• _Work instruction_:
Within the material below, find each line bearing the word "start" and present it.

• _Data section_:
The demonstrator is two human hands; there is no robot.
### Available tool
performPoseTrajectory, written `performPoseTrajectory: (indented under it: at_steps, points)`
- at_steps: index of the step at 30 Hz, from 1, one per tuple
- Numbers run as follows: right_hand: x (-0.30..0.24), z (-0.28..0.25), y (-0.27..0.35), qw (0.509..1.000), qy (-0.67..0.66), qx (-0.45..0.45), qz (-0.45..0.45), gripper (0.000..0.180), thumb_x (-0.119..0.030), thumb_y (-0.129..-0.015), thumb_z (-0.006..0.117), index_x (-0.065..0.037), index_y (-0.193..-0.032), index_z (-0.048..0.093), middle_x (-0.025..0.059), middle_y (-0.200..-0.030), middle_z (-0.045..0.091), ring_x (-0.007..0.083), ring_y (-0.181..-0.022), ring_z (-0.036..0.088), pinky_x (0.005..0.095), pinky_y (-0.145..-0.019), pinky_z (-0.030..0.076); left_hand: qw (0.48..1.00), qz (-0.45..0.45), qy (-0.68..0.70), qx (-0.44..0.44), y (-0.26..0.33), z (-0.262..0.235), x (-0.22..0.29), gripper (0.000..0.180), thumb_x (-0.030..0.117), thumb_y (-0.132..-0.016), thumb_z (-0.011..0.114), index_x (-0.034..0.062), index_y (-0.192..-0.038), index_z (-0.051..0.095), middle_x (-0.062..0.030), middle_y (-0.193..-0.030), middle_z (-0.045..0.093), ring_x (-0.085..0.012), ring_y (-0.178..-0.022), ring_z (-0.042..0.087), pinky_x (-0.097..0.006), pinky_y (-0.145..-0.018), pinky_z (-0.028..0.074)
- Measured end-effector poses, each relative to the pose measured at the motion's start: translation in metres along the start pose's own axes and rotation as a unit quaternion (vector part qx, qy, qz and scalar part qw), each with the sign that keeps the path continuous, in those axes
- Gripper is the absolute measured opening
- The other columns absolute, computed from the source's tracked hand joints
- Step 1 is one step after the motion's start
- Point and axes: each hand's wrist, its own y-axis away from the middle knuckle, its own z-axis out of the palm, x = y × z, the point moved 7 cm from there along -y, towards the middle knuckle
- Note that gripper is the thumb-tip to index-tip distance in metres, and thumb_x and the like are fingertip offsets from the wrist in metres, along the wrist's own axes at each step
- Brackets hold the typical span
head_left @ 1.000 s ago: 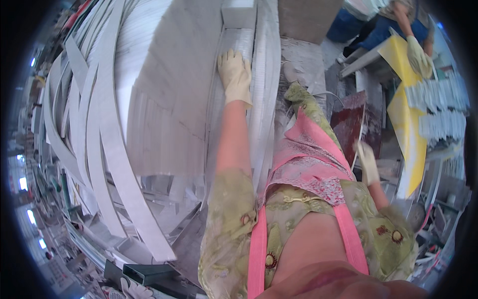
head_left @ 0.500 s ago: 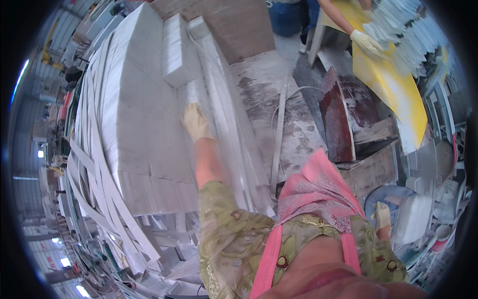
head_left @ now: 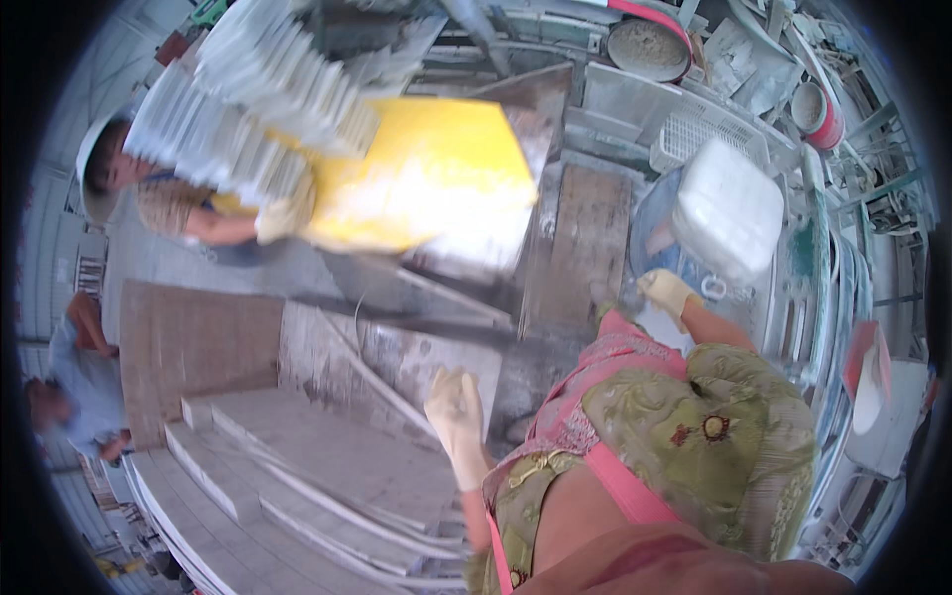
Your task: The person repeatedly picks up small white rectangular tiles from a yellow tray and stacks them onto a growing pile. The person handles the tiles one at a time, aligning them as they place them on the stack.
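Note:
My left hand (head_left: 454, 405), in a cream glove, is raised beside a stack of long pale slabs (head_left: 327, 446). Its fingers are loosely bent and nothing shows in them. My right hand (head_left: 666, 291), also gloved, hangs close to a blue round tub (head_left: 650, 213). Its fingers curl slightly, with no object visible in the grasp. A white plastic jerrycan-like container (head_left: 732, 210) sits at the tub, just beyond that hand. Between my hands lies my pink apron (head_left: 570, 392).
A co-worker's gloved hand (head_left: 288, 208) is at a yellow sheet (head_left: 426, 164), beside stacked pale strips (head_left: 278, 94). A brown board (head_left: 203, 342) stands at the slabs' far end. A white basket (head_left: 709, 144) is at the back right. Another person (head_left: 84, 367) is at far left.
My view has swung to the right. My left hand has come off the slabs it was touching. My right hand shows more fully, near the tub.

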Motion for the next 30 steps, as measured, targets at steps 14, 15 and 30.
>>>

• _Answer box_:
- Measured end-effector poses, each relative to the pose measured at the motion's start: translation in metres along the start pose's own axes and rotation as a unit quaternion (vector part qx, qy, qz and scalar part qw), each with the sign that keeps the path continuous, in those axes
- Step 1 is one step after the motion's start

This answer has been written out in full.